消費者にとっては魅力的だが……
以前、全ト協が標準的な運賃キャンペーンで「『送料無料』じゃありません!」というインターネット広告を一般消費者向けに出していたので、覚えている方も多いだろう。
インターネット通販などで送料を別途払う必要がない「送料無料」表示は、消費者にとっては魅力的だが、トラックドライバーなど物流当事者を軽視する印象を与えかねない。その見直しが必要な理由について消費者庁は、次のような認識を抱く消費者がいるためと説明している。
・「送料無料」とはいえ、誰かが送料を負担していることは消費者も理解している。しかし、どのくらいのコストを誰が負担しているのかまでは、(消費者は)考える必要がない
・商品価格に送料が含まれている場合と送料別の場合で、消費者の選択が異なる場合がある(例えば、「商品価格3000円+送料無料」と、「商品価格2500円+送料500円」だと、なんとなく前者のほうが得だと思ってしまう)
・安価な商品であってもまとめ買いすることなく単品で購入し、何回配達してもらっても気にならない(例えば、100円のボールペンを必要な時に1本ずつ購入するなど)
・配達日時に不在にして再配達をしてもらっても、ドライバーさんには悪いと思うが、送料無料だから費用負担がなく、そこまで気にしない
こうした認識は一面では正しいのかもしれないが、2024年問題を乗り越えて持続可能な物流を実現するためには、消費者にも意識改革・行動変容が求められている。ただ「送料無料」表示は既に定着していることから、「禁止はしないが、その仕組みなどをわかりやすく説明するべき」という方針がまとめられた。
今後は、消費者庁として事業者の自主的な取り組み状況を注視していく。
いま、消費者にできること
インターネットで買い物をすれば、翌日には荷物が届くのが、今では当たり前になっている。これを実現しているのは、国内貨物の9割を運んでいるトラックドライバーだ。
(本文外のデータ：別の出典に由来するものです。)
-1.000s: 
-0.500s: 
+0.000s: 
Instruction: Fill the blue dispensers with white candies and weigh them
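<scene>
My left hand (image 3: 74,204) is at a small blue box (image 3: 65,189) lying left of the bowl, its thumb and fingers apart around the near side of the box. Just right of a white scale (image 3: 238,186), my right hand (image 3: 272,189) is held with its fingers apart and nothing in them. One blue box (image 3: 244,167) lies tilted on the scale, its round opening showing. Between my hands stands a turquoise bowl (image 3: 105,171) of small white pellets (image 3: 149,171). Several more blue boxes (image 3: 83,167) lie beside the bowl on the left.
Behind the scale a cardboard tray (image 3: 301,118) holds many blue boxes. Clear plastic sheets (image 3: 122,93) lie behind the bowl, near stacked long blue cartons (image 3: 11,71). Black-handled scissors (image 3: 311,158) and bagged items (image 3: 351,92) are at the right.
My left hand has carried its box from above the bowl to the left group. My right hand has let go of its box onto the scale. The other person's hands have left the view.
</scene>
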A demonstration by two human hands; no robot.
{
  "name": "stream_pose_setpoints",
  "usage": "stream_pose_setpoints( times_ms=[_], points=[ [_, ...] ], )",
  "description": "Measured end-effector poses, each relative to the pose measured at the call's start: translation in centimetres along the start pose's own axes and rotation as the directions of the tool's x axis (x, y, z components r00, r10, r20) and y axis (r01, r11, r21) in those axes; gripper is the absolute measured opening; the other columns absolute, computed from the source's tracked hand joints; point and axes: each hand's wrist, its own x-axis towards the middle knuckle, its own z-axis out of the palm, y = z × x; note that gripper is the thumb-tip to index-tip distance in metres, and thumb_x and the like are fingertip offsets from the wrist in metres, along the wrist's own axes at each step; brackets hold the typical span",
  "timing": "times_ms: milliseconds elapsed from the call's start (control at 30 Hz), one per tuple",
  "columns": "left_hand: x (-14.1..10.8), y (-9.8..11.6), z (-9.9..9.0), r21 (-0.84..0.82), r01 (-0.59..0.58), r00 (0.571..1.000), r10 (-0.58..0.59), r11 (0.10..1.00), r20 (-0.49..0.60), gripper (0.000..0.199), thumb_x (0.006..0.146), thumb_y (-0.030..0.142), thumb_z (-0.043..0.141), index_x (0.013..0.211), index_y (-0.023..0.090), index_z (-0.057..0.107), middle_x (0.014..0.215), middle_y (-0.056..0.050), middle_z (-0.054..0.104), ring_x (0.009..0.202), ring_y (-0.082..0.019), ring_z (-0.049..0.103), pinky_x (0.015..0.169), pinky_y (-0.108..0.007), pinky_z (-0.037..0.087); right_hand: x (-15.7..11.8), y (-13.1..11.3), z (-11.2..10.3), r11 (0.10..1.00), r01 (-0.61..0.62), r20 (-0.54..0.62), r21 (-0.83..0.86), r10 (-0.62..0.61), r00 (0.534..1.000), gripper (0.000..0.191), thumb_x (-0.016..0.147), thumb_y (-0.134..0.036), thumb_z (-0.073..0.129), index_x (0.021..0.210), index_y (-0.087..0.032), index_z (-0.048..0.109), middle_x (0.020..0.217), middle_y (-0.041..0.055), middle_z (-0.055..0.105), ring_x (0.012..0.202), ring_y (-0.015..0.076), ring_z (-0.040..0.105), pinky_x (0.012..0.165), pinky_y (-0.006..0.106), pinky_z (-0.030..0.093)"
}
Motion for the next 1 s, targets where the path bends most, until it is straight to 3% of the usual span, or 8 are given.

増大する物流の負担をトラックドライバーに押し付けるだけだと、長時間労働や低賃金など、担い手不足はさらに深刻化するだろう。
送料無料表示の見直しを契機に、消費者が「2024年問題」を自分事として考え、意識と行動を変えて行かないと、今の「当たり前」が維持できなくなっている。
物流の負担を軽減するために、消費者として何ができるのか? 消費者庁は「まず、次のようなことを考えてみてください」と呼び掛けている。
1.その商品、明日どうしても必要なものでしょうか?
荷物を急いで運んでもらうために、ドライバーに無理な運行を強いている可能性があります。急いで受け取る必要のない荷物については、ゆとりを持った配送日時を指定しましょう。
2.配達日時に、確実に荷物を受け取りましょう
宅配便の再配達率は、十数%にも上ります。再配達のためには、再びあなたの自宅を訪問しなくてはなりません。配達日時に不在にすることを避けたり、置き配やコンビニでの受け取り、宅配ロッカー等を活用したりするなどして、再配達をお願いすることをなくしましょう。
3.持続可能な物流の実現のため、物流業者、宅配業者の方々の私たちの生活の中での重要性を理解しましょう
荷物が私たちの手元に届くまでには、自宅まで配達していただく方々のほか、例えば、配送センターでの仕分け(ピッキング)や梱包作業、トラックへの積込みなど、多くの方の人手がかかっています。そうした方々の働きのおかげで、物流が維持されているのです。